■ Required work: Will you return, word for word, only the lines from the top of the data below down to and including the one with "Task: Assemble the"?

■ Given material:

++++++++++++++++++++

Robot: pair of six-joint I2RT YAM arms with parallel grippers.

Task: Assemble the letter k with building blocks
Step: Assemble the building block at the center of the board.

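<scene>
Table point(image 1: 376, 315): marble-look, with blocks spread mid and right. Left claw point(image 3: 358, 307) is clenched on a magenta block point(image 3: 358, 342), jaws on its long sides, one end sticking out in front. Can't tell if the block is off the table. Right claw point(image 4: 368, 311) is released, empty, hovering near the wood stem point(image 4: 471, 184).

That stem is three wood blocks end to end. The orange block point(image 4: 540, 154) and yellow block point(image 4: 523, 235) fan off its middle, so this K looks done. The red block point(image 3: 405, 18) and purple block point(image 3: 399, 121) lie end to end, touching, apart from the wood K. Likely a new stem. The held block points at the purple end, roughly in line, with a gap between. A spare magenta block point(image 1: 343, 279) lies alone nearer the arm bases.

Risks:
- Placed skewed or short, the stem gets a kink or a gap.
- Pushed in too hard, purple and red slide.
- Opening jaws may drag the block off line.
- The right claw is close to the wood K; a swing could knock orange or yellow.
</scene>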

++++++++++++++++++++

■ Exercise response:
Robot: pair of six-joint I2RT YAM arms with parallel grippers.

Task: Assemble the letter k with building blocks

What was asked now has a complete answer.